What is the Trillium Drug Program?
If an individual or family in Ontario spends a large part of their income on prescription drugs, the Trillium Drug Program (TDP) can help cover the cost. After they spend a certain amount (the deductible) on prescription drugs each year, they will be eligible for Ontario Drug Benefits.
The deductible is the amount an individual or family must spend on prescription drugs before they can receive Ontario Drug Benefits. It is based on the number of people in their family (same sex partners are consider family for the purpose of the TDP) and their family's net income.
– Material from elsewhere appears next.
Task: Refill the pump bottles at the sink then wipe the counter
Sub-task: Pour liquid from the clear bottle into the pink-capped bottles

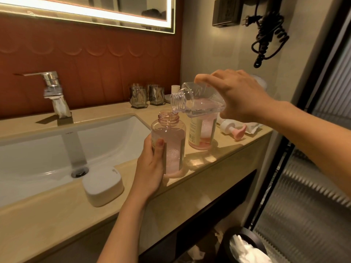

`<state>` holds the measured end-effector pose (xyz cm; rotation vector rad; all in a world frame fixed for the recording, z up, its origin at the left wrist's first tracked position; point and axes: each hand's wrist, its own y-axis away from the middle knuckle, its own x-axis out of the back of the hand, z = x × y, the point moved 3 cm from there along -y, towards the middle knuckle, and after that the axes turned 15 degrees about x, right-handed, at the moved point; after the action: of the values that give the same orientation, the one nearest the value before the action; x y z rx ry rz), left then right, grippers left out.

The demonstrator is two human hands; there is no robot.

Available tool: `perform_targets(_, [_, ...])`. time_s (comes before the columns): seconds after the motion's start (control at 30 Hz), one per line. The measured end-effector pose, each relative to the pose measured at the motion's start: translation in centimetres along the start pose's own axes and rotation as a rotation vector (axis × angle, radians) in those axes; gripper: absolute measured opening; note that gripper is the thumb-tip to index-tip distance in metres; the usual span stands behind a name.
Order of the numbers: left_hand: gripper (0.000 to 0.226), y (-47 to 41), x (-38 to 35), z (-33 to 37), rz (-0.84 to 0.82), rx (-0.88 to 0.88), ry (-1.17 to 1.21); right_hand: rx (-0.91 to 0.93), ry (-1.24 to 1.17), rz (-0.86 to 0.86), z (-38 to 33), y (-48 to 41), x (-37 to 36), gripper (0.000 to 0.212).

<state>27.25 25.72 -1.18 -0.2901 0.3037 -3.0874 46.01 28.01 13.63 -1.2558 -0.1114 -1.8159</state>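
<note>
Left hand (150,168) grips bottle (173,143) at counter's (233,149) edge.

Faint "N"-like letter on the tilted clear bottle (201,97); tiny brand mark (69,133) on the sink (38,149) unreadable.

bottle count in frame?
3. Pink-necked bottle upright in the left hand; clear bottle tilted in the right hand, pouring into it; labelled bottle standing on the counter behind. More may hide behind that hand.
</note>
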Motion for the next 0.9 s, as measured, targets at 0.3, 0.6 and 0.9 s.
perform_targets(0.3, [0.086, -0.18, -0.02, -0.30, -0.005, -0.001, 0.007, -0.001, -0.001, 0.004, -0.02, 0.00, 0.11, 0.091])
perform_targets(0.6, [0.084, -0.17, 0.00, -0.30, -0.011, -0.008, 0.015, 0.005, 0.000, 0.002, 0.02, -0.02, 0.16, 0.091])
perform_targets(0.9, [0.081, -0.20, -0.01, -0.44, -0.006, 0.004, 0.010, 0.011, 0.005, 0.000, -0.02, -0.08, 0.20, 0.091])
The TDP has been in existence for 2 years.
What is AAN's History on this issue?
In the early 1990s AAN! lobbied the provincial government to create a program to cover the drug costs of working people who were neither on social assistance, and thus eligible for Ontario Drug Benefits, nor receiving full drug coverage as part of a benefits package where they worked.
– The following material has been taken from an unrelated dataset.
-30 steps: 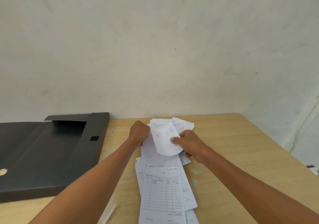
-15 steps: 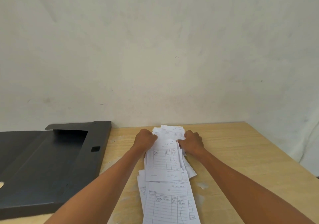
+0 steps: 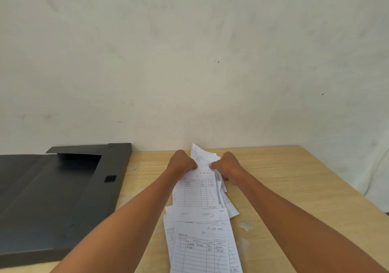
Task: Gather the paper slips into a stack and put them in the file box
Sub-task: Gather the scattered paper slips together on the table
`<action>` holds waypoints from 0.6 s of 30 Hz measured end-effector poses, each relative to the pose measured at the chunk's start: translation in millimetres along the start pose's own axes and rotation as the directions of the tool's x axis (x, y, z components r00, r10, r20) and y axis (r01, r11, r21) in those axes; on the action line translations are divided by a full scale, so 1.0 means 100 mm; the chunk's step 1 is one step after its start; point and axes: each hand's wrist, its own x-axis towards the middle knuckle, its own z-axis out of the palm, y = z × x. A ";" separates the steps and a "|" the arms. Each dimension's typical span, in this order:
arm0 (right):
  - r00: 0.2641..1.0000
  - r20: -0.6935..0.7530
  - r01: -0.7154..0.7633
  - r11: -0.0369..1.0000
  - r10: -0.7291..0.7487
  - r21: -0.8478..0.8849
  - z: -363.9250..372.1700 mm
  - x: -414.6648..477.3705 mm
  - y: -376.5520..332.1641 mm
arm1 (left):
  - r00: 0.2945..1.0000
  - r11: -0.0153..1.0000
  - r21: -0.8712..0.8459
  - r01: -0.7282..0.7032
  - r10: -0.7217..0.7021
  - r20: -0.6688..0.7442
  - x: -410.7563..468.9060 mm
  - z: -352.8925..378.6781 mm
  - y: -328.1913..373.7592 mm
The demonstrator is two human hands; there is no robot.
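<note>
Our left hand point(image 3: 182, 163) and right hand point(image 3: 228, 164) pinch paper slips point(image 3: 197, 192) on the worktop point(image 3: 294, 188), grip closed; file box point(image 3: 52, 199) alongside.

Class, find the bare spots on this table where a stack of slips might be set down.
Free: table right of the right hand; a strip between file box and left hand. Crowded: the middle, under paper slips.

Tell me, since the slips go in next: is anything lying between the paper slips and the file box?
Nothing visible: only bare table separates the paper slips from the open file box on their left.
</note>
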 end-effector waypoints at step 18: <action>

People with no, or incomplete, drug benefits through their employer were being forced to quit their jobs and go on social assistance in order to cover the prohibitive costs of their prescription drugs.
AAN!'s lobbying efforts finally resulted in TDP being launched in early 1995. Many changes to the TDP have taken place as a result of AAN's lobbying efforts directed at bureaucrats in the Drug Programs Branch, Ontario Ministry of Health/Ministere de la Sante de l'Ontario. We are presently engaged in a campaign to pressure the government to reform the TDP.
What are the issues? AAN's Policy?
Three reforms of the TDP are required:
- Eliminate the deductible for single low-income earners (gross income less than $11,160 per annum) and families living below the poverty line as defined by Statistics Canada;
- Spread the deductible payments throughout the year; and
- Pro-rate the deductible payments so that applicants who apply to the TDP after the yearly starting date (April 1st) will not be penalized and have to pay the entire deductible. Alternatively, the deductible could cover any twelve month period rather than just the April 1 to March 31 period as is presently stipulated.